La regulación del consumo de una droga en auge
Caladas que caducarán
CiU prevé abordar la ordenanza definitiva en el 2017, cuando cierren los clubs penalizados

Dos socios del club G13, en Barcelona.
A fuego lento pero implacable, apurando hasta el final, como sucede con los porros que se fuman en los clubs cannábicos, sabedores de que es cuestión de tiempo para que se apaguen definitivamente. Los dos años de actividad que restan a un centenar de clubs cannábicos de Barcelona si se cumplen los planes de CiU, son el mismo periodo que el gobierno municipal pretende utilizar para alumbrar una nueva normativa con la que regular la actividad.

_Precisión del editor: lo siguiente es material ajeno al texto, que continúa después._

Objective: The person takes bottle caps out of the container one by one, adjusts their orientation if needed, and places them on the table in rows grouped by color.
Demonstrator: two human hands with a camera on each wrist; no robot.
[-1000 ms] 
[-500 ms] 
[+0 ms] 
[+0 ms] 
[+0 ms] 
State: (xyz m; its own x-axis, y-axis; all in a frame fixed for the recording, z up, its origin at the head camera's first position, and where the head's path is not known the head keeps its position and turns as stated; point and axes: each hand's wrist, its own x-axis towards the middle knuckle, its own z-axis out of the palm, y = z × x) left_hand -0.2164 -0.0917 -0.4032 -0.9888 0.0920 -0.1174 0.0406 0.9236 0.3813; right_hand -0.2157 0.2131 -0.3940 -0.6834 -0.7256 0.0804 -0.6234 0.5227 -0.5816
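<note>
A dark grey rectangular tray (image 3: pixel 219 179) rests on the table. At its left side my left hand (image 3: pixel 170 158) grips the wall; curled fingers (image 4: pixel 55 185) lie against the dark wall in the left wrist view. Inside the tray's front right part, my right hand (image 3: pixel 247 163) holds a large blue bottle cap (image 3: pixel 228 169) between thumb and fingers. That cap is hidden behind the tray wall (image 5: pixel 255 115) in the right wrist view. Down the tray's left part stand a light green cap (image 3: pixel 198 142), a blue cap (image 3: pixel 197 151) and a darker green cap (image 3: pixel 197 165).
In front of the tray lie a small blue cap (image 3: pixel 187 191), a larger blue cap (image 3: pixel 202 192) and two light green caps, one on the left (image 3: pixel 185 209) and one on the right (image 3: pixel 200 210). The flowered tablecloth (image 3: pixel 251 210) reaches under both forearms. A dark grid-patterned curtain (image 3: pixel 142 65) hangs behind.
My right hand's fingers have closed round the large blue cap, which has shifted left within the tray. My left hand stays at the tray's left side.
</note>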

Un periodo en el que entablar negociaciones con el resto de fuerzas políticas para alcanzar un «acuerdo amplio de ciudad» sobre la realidad de las entidades de autoconsumo. Un nuevo plan ampliado o una ordenanza cuyo contenido tenga el suficiente nivel de consenso para avalar una sólida perdurabilidad. Tiempo suficiente para que todos los partidos puedan «reflexionar» y alcanzar una entente entre marzo y abril del 2017, cuando expira el periodo de extinción de actividad concedido a los clubs que no cumplan los requisitos municipales.
No parece tarea fácil poner de acuerdo a las fuerzas políticas municipales, y menos sobre una actividad que levanta tanta controversia. Todas manifiestan sensibles diferencias en la estrategia a seguir. Desde la mano dura del PP y su criterio restrictivo hasta el cooperativismo por el que abogan desde Barcelona en Comú hay un largo trecho. En ese margen se posicionan las demás fuerzas en liza. ERC considera imprescindible dar voz a las propias sociedades cannábicas. El PSC apela a otorgarles un mayor grado de responsabilidad para conciliar su encaje en el vecindario.
Las coincidencias afloran a la hora de reclamar a la Generalitat un marco legislativo general que sirva de base para la posterior implementación de normas específicas en cada municipio. Una tarea para la que se reclama una intervención multidepartamental que garantice su plena cobertura.
Laxitud
Sin embargo, hasta el momento solo se ha pronunciado una de las conselleries implicadas, la de Salut, que el pasado noviembre trasladó al Parlament una resolución no vinculante sobre normas para este tipo de asociaciones. Entre los criterios, se especifica que los socios tengan más de 18 años y ya sean consumidores habituales, que no estén adscritos a otra entidad y que cumplan un periodo de carencia de 15 días para formalizar su inscripción. Salut propone que los locales abran ocho horas al día, que cierren a las diez de la noche de lunes a viernes y a medianoche el fin de semana, y la prohibición de vender alcohol u otras drogas. En la práctica, una renuncia de la Generalitat a regular el sector, dado que los clubs no están obligados a observar las propuestas de Salut.